**Problem details:** The required output is the run of lines from the one holding "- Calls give" through the final line of the listing, restated word for word, with no pictures.

─── Available data ───

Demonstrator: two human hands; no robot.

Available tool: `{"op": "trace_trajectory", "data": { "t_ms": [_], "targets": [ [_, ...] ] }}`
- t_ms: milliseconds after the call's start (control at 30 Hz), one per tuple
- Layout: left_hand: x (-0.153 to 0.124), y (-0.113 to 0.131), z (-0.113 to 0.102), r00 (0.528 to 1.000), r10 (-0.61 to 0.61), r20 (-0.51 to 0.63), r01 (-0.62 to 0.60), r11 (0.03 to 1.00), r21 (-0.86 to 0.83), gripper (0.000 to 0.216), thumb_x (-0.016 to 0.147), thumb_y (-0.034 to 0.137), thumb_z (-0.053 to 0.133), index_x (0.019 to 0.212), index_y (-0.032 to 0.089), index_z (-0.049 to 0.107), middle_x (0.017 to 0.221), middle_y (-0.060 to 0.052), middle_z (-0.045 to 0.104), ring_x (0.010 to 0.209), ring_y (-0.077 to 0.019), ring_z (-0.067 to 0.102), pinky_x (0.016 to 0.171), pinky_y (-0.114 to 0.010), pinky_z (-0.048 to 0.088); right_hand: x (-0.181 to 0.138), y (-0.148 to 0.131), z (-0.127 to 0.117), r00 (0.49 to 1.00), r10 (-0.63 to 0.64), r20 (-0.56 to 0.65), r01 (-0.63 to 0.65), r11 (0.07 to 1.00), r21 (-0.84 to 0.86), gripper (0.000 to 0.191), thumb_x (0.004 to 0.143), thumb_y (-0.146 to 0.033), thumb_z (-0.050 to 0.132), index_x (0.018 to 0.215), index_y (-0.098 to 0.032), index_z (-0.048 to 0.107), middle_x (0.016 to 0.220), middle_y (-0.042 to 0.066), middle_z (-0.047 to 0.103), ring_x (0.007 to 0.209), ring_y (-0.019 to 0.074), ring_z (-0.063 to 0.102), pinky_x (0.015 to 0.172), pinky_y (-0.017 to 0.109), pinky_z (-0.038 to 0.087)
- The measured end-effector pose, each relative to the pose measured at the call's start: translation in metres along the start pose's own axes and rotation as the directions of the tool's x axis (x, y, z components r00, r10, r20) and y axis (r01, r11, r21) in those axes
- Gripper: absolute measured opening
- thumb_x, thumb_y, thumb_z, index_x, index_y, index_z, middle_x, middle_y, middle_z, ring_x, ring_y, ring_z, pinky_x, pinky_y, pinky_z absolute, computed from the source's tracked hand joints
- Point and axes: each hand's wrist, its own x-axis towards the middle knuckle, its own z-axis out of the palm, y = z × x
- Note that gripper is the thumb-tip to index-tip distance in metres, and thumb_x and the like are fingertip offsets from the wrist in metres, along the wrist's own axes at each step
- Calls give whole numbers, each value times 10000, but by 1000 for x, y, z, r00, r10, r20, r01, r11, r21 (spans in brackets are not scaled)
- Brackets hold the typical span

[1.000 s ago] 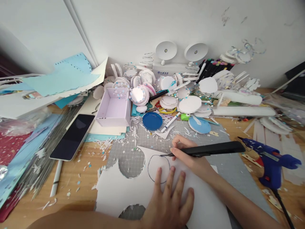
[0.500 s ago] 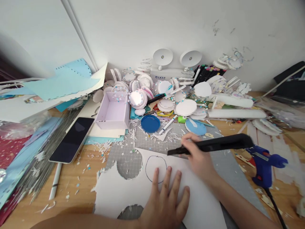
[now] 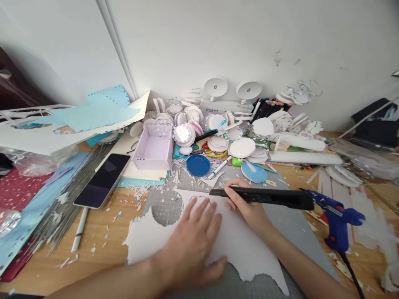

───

**Exercise answer:**
- Calls give whole numbers, each value times 10000, but by 1000 for x, y, z, r00, r10, r20, r01, r11, r21 (spans in brackets are not scaled)
- Brackets hold the typical span

[1.000 s ago] 
[0.500 s ago] 
[now] 

The work on this exercise is finished.